:: Provided data ::
⟨
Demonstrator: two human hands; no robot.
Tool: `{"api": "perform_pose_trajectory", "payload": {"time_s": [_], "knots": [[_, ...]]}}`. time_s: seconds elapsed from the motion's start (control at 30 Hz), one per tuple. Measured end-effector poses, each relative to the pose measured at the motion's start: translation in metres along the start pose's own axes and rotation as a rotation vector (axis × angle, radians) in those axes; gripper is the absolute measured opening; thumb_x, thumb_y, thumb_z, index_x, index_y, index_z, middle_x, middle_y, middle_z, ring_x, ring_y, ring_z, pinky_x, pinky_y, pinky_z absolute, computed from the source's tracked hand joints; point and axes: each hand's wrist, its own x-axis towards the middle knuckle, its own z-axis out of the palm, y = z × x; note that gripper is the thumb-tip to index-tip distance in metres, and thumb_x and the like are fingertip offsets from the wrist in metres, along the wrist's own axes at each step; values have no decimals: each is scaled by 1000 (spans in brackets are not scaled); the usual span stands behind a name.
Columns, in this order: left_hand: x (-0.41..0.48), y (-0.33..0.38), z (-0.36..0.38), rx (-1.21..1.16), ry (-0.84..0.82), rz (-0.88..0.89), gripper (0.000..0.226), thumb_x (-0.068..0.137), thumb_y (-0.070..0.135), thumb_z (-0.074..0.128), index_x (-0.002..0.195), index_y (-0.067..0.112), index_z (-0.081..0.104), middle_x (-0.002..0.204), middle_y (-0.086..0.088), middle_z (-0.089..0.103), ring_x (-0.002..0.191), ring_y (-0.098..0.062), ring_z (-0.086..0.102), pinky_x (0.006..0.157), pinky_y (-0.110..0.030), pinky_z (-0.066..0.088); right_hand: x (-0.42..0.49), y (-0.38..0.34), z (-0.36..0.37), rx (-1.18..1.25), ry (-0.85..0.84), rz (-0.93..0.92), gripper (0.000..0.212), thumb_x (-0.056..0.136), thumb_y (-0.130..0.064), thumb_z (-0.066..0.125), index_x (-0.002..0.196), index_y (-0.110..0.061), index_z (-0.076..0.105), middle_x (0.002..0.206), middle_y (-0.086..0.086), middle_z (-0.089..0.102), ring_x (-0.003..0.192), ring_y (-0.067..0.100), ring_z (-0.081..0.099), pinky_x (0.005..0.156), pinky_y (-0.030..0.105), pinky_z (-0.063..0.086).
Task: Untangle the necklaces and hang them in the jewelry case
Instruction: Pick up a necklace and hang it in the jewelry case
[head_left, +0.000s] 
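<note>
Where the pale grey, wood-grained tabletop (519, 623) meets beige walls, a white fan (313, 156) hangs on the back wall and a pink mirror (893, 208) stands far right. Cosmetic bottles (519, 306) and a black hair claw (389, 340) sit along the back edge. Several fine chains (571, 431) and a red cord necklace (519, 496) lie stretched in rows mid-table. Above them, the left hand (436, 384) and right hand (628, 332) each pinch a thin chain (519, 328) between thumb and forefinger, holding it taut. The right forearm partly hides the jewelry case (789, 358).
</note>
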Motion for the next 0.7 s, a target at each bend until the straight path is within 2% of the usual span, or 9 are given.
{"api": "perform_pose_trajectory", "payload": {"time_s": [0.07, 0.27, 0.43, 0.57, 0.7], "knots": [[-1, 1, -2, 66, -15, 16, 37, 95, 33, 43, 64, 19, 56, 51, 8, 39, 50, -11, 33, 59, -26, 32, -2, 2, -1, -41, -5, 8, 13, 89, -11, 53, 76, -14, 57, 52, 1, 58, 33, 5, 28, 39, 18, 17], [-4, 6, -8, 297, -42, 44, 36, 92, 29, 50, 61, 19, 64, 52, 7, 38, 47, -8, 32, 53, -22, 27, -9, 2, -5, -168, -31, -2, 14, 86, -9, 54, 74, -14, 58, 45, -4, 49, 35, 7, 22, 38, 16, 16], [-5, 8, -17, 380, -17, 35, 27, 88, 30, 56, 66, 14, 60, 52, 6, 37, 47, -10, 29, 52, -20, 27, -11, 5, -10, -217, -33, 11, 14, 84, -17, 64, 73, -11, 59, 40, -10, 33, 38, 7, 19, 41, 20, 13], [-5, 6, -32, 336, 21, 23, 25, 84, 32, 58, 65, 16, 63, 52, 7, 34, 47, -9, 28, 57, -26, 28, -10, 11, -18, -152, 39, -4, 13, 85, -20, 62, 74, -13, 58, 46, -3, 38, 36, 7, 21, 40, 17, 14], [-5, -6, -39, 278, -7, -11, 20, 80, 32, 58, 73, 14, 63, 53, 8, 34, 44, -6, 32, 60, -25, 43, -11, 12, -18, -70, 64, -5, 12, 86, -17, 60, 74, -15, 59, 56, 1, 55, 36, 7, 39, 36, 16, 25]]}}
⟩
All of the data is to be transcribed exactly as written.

Demonstrator: two human hands; no robot.
Tool: `{"api": "perform_pose_trajectory", "payload": {"time_s": [_], "knots": [[_, ...]]}}`. time_s: seconds elapsed from the motion's start (control at 30 Hz), one per tuple. Measured end-effector poses, each relative to the pose measured at the motion's start: translation in metres along the start pose's own axes and rotation as a rotation vector (axis × angle, radians) in those axes; gripper is the absolute measured opening; thumb_x, thumb_y, thumb_z, index_x, index_y, index_z, middle_x, middle_y, middle_z, ring_x, ring_y, ring_z, pinky_x, pinky_y, pinky_z absolute, computed from the source's tracked hand joints; point and axes: each hand's wrist, its own x-axis towards the middle knuckle, its own z-axis out of the palm, y = z × x; note that gripper is the thumb-tip to index-tip distance in metres, and thumb_x and the like are fingertip offsets from the wrist in metres, along the wrist's own axes at each step; values have no decimals: each is scaled by 1000 (spans in brackets are not scaled); the usual span stands behind a name.
Columns, in this order: left_hand: x (-0.41..0.48), y (-0.33..0.38), z (-0.36..0.38), rx (-1.21..1.16), ry (-0.84..0.82), rz (-0.88..0.89), gripper (0.000..0.226), thumb_x (-0.068..0.137), thumb_y (-0.070..0.135), thumb_z (-0.074..0.128), index_x (-0.002..0.195), index_y (-0.067..0.112), index_z (-0.081..0.104), middle_x (-0.002..0.204), middle_y (-0.086..0.088), middle_z (-0.089..0.103), ring_x (-0.002..0.191), ring_y (-0.098..0.062), ring_z (-0.086..0.102), pinky_x (0.006..0.157), pinky_y (-0.110..0.030), pinky_z (-0.066..0.088); right_hand: x (-0.42..0.49), y (-0.38..0.34), z (-0.36..0.37), rx (-1.18..1.25), ry (-0.85..0.84), rz (-0.93..0.92), gripper (0.000..0.212), thumb_x (-0.056..0.136), thumb_y (-0.130..0.064), thumb_z (-0.066..0.125), index_x (-0.002..0.196), index_y (-0.110..0.061), index_z (-0.076..0.105), middle_x (0.002..0.206), middle_y (-0.086..0.086), middle_z (-0.089..0.102), ring_x (-0.003..0.192), ring_y (-0.067..0.100), ring_z (-0.081..0.099), pinky_x (0.005..0.156), pinky_y (-0.030..0.105), pinky_z (-0.063..0.086).
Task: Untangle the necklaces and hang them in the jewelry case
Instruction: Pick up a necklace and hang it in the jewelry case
[head_left, +0.000s] 
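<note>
Where the pale grey, wood-grained tabletop (519, 623) meets beige walls, a white fan (313, 156) hangs on the back wall and a pink mirror (893, 208) stands far right. Cosmetic bottles (519, 306) and a black hair claw (389, 340) sit along the back edge. Several fine chains (571, 431) and a red cord necklace (519, 496) lie stretched in rows mid-table. Above them, the left hand (436, 384) and right hand (628, 332) each pinch a thin chain (519, 328) between thumb and forefinger, holding it taut. The right forearm partly hides the jewelry case (789, 358).
</note>
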Motion for the next 0.7 s, a target at each bend until the straight path is within 2% of the usual span, or 9 are given.
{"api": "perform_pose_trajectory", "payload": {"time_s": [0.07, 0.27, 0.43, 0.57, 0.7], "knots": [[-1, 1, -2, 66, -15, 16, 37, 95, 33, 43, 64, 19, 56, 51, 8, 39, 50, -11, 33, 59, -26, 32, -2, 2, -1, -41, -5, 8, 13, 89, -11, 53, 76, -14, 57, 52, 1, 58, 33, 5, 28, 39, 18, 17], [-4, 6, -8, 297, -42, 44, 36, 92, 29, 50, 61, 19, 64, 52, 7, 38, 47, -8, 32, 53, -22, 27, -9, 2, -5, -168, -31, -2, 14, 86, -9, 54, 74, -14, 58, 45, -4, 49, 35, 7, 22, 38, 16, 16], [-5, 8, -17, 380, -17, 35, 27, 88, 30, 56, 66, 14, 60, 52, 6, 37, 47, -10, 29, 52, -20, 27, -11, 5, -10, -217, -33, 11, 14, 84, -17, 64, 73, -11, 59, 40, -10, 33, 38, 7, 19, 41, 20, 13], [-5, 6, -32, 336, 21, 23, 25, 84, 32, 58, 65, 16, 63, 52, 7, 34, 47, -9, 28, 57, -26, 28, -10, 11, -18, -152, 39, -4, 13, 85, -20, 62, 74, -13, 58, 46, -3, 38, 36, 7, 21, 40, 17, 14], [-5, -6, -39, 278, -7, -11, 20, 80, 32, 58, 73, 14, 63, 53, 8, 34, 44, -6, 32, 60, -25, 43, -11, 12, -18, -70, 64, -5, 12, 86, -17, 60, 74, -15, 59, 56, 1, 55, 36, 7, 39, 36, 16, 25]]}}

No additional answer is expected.